The rare haplogroup U9 was present in our sample with a frequency of 3% (Table 1). This haplogroup was first defined by RFLP-6383 HaeIII and observed only in South Pakistan . It was later proven to be a sister branch of haplogroup U4  on the basis of two complete U9 sequences (one Ethiopian and one Pakistani), both of which shared the 499–5999 motif. In addition to 6386, transitions at 3531, 3834, and 14094 defined the basal motif of U9. The Ethiopian sequence was considered representative of sub-cluster U9a and the Pakistani sequence as representative of sub-cluster U9b. The three Saudi U9 sequences belonged to U9a because all of them shared the HVSI 16051–16278 motif with the Ethiopian sequence while none of them shared any HVSI or HVSII mutations with the U9b Pakistani sequence ([see Additional file 1]; ). These three U9a sequences may be different occurrences of an old implantation of this haplogroup in the Arabian Peninsula.
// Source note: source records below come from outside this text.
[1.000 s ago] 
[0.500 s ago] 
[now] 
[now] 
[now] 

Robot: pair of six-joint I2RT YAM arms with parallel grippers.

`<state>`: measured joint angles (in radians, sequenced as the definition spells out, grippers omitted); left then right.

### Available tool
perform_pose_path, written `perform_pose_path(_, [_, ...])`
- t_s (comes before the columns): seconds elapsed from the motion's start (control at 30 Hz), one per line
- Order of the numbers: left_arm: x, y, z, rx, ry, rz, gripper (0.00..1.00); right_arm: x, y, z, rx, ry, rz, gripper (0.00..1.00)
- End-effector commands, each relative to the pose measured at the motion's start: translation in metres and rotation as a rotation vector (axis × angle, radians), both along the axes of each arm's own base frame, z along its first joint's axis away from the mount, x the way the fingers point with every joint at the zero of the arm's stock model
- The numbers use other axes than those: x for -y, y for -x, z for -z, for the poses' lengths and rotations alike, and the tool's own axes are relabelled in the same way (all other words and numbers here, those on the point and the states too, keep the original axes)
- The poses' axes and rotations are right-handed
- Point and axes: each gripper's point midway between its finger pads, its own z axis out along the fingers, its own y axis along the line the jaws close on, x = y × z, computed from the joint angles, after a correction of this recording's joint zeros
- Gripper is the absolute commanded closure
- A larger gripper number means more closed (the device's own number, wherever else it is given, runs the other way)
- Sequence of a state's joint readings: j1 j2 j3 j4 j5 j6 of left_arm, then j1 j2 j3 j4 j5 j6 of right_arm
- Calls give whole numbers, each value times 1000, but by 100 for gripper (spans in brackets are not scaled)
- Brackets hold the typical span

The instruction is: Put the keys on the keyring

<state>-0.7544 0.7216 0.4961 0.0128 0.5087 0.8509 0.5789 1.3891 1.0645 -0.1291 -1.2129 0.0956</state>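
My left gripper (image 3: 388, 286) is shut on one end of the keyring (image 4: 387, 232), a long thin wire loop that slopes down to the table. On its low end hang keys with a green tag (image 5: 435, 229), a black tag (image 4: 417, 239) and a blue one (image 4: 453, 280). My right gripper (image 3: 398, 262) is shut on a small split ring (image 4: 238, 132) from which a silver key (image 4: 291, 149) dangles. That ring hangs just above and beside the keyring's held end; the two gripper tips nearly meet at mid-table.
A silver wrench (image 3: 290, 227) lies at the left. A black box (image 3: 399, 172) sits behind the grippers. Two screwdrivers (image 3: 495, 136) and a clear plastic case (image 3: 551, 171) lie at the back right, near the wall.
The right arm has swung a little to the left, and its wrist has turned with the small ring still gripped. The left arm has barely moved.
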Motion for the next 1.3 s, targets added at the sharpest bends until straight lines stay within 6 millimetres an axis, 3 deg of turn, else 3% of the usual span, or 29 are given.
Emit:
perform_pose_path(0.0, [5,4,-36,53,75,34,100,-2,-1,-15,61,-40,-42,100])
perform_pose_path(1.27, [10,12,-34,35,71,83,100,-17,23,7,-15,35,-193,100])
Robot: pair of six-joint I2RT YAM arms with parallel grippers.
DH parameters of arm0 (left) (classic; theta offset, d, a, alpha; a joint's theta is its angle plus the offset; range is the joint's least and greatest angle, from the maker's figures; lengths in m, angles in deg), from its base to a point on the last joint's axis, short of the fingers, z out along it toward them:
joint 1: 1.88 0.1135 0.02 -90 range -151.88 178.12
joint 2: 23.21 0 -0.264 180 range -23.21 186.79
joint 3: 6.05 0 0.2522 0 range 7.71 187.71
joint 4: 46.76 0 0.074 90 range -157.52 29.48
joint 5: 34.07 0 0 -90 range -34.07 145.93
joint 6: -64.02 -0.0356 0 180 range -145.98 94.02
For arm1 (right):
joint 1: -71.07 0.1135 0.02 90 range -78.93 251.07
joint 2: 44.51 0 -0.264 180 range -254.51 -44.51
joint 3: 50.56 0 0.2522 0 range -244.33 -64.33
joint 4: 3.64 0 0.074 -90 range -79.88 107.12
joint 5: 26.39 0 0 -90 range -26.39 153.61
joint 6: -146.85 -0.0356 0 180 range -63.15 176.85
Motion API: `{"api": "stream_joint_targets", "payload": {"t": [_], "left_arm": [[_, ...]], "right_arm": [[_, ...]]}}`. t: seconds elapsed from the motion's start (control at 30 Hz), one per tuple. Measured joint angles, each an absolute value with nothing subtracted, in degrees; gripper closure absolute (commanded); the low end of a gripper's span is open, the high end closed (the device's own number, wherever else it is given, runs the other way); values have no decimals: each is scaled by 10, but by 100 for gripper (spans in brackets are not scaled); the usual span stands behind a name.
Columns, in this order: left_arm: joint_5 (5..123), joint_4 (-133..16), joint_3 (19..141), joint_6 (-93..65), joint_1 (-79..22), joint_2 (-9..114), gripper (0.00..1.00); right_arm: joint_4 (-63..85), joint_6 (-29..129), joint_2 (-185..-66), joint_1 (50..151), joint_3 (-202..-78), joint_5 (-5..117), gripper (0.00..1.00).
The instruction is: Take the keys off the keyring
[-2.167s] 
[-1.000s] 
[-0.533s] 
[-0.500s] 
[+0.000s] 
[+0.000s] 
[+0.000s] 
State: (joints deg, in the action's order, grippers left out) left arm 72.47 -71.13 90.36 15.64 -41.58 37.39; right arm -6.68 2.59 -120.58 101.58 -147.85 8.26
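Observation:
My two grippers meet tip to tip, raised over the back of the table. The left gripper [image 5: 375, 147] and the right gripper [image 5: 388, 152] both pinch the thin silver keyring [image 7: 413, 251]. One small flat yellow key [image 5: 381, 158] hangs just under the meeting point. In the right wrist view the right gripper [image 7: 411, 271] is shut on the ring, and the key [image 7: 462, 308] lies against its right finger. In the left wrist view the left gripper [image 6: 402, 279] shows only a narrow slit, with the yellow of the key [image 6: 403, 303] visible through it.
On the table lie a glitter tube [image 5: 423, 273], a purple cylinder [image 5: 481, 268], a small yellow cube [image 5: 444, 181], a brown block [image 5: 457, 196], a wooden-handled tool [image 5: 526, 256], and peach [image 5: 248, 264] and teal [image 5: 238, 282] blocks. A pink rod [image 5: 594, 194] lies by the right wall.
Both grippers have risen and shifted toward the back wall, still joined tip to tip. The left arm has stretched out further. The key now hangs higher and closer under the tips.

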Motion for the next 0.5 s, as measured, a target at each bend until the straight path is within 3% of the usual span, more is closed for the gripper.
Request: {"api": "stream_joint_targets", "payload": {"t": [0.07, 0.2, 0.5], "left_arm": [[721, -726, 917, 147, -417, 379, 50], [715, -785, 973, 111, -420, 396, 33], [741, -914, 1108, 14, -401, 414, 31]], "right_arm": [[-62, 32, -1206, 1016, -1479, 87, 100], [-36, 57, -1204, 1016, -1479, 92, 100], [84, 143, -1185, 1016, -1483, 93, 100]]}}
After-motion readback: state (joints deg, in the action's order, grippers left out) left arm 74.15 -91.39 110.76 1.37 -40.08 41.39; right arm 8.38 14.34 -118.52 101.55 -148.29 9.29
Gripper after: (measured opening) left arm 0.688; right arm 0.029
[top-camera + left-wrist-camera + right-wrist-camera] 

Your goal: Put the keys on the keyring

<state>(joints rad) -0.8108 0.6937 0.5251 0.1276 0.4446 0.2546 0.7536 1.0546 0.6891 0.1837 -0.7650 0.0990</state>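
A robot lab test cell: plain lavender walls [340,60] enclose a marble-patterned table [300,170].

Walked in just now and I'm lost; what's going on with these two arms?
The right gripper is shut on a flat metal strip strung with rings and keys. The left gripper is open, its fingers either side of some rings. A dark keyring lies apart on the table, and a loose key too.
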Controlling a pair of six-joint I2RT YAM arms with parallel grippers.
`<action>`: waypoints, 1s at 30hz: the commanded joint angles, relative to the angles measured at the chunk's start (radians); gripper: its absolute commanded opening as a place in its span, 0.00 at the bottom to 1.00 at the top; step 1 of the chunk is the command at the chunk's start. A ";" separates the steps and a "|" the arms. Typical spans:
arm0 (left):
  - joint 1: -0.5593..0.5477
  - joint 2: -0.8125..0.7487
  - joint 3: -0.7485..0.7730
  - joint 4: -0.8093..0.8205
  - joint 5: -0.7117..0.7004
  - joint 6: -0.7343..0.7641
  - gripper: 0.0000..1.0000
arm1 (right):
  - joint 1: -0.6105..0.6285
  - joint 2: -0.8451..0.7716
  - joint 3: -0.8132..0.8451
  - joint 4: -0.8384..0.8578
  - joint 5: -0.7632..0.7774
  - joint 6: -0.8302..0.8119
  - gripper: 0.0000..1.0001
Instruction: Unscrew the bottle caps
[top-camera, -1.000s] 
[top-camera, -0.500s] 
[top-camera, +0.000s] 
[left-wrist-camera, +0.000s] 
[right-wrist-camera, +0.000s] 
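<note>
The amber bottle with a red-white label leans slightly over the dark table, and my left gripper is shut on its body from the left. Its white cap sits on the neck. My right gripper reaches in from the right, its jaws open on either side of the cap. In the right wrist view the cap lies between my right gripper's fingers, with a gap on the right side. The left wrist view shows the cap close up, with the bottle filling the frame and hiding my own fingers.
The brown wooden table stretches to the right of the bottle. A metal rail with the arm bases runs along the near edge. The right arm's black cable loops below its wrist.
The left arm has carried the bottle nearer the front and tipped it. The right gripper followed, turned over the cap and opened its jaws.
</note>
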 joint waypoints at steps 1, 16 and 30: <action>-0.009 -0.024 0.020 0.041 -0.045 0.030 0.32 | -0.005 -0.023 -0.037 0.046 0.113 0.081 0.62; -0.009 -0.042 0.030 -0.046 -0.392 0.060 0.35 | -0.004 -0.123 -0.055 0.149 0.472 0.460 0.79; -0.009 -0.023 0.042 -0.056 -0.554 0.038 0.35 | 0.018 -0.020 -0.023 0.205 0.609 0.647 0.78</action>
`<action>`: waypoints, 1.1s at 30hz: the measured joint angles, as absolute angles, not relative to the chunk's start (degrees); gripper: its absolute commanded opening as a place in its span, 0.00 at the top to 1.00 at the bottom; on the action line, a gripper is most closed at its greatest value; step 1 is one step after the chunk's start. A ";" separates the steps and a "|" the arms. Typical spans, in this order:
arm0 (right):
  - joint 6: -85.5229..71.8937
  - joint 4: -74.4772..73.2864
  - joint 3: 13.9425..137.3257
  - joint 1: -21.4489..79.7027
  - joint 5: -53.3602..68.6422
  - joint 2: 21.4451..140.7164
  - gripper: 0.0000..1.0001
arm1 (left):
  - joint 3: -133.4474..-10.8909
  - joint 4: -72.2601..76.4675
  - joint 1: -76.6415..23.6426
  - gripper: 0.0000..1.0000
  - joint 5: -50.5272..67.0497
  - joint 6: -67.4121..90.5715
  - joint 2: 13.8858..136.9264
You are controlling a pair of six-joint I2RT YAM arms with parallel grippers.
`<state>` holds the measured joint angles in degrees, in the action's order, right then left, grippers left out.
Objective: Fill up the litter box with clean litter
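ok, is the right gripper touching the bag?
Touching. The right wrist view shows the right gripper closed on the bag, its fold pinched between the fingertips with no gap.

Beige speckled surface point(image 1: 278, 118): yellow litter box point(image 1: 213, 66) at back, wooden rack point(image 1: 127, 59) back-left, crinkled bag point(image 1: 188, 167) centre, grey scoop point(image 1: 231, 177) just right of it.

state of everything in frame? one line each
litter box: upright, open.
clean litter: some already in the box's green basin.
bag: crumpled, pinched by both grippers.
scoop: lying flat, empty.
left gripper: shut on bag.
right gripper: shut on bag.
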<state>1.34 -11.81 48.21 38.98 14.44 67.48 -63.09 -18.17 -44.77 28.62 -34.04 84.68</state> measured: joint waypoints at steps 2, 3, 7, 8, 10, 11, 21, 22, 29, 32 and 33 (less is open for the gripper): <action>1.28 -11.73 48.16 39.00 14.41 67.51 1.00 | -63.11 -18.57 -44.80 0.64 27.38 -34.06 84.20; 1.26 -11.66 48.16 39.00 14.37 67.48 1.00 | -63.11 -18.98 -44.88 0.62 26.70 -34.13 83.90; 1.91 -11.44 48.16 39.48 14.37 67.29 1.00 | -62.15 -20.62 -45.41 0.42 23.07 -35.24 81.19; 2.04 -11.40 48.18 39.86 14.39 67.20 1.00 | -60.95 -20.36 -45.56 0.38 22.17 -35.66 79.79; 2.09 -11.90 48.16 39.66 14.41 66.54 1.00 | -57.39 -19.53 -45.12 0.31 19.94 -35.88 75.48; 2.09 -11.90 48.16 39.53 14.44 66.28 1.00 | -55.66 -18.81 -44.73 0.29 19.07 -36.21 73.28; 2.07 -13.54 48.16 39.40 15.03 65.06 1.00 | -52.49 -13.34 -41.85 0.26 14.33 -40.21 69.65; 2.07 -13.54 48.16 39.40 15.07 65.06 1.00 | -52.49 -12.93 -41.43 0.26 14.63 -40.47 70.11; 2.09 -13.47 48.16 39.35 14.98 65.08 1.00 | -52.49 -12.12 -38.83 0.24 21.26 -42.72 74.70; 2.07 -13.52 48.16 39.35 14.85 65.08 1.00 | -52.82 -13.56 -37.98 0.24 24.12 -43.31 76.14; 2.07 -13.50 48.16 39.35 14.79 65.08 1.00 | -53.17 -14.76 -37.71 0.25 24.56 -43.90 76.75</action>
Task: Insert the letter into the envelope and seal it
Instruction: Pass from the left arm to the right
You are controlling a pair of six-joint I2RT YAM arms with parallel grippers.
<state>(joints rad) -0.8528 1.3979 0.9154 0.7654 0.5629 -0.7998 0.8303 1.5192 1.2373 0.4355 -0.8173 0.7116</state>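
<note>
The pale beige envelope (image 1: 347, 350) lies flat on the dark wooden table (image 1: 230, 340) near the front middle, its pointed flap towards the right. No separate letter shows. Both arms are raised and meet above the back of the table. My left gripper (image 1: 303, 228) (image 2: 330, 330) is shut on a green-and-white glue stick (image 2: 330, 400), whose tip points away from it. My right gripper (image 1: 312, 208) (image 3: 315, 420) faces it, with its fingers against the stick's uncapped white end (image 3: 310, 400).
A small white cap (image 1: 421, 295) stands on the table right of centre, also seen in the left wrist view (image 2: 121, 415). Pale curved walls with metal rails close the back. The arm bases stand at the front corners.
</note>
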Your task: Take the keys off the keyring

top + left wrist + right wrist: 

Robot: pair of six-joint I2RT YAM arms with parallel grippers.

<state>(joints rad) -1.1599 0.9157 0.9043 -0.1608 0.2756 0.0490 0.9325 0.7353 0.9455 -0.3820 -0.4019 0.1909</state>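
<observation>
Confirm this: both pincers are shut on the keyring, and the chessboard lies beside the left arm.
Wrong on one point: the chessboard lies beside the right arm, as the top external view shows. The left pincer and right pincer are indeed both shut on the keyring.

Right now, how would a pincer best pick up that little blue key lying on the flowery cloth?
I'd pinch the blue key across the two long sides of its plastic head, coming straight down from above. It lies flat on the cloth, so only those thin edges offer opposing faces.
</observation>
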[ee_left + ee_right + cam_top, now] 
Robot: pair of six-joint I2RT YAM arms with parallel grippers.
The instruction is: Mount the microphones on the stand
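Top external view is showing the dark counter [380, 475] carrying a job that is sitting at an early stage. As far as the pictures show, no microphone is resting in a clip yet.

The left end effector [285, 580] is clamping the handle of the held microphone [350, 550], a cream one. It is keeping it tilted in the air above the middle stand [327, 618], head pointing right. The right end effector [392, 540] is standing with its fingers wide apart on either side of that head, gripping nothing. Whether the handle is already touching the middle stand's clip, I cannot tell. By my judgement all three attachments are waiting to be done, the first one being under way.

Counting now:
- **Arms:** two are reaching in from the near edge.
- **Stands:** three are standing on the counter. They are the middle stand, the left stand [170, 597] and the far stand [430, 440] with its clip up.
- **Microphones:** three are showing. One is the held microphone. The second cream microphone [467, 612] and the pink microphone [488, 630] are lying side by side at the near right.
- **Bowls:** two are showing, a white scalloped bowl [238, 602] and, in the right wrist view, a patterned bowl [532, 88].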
A feature that differentiated Near Eastern populations from European and West Asian populations was the high frequency of haplogroups J and (preHV)1 [16, 38], and this was also true for Saudi Arabia. J haplotypes represented 25% of the Saudi sample, and its main contributor was the J1b cluster (12%). Saudi and Bedouin samples showed an identical trend in this respect and were different from Yemenis, whose J1b frequency (4%) was similar to other Near Eastern samples (Table 1). The J1b frequency in the Arabian Peninsula was significantly higher than in the rest of the Near East, even when Yemenis were included (p < 0.0001). However, J1b in Arabia displayed a low level of haplotypic diversity in spite of its relative abundance (h = 0.57). Unlike the derived J1b1 lineage, J1b was scarce in North Africa  and practically absent in Europe  except for Italy .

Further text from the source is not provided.